> **Problem to solve**
What is the number of lines below that include the string "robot"? Provide that number alone.

> **Stored data entries**
________

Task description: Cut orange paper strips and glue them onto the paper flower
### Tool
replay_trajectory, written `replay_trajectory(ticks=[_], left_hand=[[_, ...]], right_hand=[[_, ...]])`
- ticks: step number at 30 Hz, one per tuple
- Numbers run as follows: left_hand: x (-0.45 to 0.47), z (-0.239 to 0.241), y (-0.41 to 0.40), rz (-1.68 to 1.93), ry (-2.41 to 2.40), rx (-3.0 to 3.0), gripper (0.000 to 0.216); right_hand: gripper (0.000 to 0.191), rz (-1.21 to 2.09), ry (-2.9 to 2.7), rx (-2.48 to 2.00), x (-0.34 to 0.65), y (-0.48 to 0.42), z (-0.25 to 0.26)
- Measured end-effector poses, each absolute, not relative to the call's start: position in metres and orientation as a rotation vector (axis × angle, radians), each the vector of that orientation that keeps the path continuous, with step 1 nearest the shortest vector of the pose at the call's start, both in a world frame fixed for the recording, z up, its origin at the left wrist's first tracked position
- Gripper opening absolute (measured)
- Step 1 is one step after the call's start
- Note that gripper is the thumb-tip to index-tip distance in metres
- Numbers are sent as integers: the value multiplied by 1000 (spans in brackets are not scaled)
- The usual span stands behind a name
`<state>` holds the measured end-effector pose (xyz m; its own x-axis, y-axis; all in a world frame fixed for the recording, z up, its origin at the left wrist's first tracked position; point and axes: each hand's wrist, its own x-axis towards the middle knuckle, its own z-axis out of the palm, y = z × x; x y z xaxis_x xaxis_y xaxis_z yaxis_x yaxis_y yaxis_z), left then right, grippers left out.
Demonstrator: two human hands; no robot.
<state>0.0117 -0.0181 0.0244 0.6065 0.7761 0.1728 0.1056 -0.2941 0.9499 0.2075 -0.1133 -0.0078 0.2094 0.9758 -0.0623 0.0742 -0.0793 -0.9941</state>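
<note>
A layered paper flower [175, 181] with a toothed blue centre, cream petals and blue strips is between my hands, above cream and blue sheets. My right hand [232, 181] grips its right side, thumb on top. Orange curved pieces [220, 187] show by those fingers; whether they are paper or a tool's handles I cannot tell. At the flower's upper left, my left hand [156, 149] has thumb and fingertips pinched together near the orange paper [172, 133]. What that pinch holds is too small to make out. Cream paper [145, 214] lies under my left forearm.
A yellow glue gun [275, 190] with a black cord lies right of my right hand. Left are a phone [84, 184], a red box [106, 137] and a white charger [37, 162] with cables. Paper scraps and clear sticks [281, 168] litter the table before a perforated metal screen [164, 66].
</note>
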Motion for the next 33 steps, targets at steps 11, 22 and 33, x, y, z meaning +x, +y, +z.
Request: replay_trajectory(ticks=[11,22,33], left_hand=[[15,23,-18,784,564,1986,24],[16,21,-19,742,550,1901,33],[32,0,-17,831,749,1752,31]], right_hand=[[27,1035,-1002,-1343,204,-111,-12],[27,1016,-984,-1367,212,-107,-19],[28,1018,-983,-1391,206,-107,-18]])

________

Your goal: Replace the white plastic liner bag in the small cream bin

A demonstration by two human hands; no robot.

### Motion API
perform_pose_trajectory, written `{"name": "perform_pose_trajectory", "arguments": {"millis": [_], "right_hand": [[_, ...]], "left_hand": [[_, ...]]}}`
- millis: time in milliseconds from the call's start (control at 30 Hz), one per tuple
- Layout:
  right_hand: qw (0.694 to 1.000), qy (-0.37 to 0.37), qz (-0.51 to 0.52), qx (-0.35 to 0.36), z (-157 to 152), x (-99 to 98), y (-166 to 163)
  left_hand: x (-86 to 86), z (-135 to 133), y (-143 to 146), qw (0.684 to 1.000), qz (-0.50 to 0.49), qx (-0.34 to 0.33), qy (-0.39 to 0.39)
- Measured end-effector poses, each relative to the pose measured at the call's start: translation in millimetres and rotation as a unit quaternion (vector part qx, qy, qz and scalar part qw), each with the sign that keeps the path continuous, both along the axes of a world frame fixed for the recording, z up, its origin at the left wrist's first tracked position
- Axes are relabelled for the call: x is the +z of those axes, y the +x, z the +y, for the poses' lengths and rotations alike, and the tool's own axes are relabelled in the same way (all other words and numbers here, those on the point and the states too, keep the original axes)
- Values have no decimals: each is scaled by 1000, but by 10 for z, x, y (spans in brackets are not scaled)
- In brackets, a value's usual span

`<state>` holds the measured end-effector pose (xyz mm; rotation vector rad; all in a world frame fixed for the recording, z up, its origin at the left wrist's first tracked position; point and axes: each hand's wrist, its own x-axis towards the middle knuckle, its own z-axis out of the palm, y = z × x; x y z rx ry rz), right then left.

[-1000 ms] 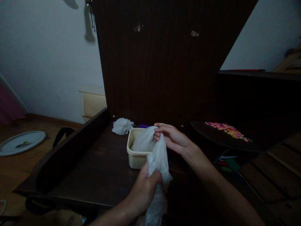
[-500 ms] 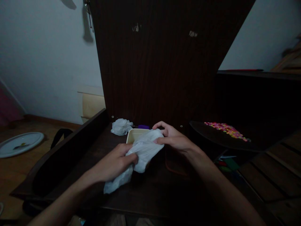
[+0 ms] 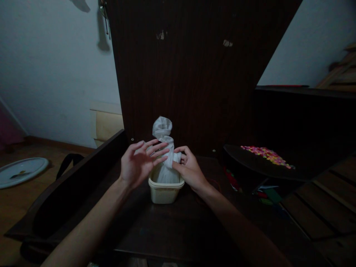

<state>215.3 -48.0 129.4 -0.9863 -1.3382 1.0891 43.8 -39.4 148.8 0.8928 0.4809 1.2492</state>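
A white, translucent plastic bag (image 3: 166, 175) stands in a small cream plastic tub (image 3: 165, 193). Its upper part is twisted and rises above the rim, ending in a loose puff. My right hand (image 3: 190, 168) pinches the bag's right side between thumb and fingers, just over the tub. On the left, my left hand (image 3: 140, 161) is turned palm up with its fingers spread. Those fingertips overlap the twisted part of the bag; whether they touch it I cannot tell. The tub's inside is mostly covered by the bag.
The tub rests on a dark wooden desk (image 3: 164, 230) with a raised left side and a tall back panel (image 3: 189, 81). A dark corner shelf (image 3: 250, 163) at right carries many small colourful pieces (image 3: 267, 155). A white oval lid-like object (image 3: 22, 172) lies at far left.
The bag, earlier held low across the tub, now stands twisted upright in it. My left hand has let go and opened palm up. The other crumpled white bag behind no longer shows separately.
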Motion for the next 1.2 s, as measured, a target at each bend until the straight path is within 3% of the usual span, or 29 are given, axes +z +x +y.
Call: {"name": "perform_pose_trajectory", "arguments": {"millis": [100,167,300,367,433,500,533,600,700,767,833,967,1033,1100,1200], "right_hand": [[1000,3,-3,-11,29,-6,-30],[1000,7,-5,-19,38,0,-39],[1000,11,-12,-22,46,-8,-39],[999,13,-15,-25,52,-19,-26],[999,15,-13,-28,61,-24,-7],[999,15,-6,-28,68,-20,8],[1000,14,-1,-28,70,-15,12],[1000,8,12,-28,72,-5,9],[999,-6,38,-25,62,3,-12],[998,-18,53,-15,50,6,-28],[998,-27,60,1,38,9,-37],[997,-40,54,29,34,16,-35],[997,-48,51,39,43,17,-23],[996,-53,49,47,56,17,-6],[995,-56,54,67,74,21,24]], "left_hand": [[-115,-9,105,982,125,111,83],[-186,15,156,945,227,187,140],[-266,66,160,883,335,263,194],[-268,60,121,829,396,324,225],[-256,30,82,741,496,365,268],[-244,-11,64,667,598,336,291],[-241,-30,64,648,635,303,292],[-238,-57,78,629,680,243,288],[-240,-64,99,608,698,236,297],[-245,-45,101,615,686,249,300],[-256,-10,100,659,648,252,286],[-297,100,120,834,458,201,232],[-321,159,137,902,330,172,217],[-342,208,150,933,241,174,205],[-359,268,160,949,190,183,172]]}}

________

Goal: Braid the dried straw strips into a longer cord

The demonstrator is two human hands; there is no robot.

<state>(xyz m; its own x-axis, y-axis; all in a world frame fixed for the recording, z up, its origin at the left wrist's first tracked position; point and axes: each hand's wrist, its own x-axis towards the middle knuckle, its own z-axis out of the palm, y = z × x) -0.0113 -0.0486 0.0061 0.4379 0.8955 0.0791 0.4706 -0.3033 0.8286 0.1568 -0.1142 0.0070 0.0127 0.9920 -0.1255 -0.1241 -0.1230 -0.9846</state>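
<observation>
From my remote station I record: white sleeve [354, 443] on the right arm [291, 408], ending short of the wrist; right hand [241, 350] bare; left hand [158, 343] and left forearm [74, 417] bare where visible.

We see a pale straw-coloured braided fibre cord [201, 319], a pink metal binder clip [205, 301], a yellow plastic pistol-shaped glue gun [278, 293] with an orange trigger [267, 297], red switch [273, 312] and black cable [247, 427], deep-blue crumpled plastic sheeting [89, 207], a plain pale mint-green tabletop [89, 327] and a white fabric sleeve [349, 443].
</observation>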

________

> **Exercise output**
3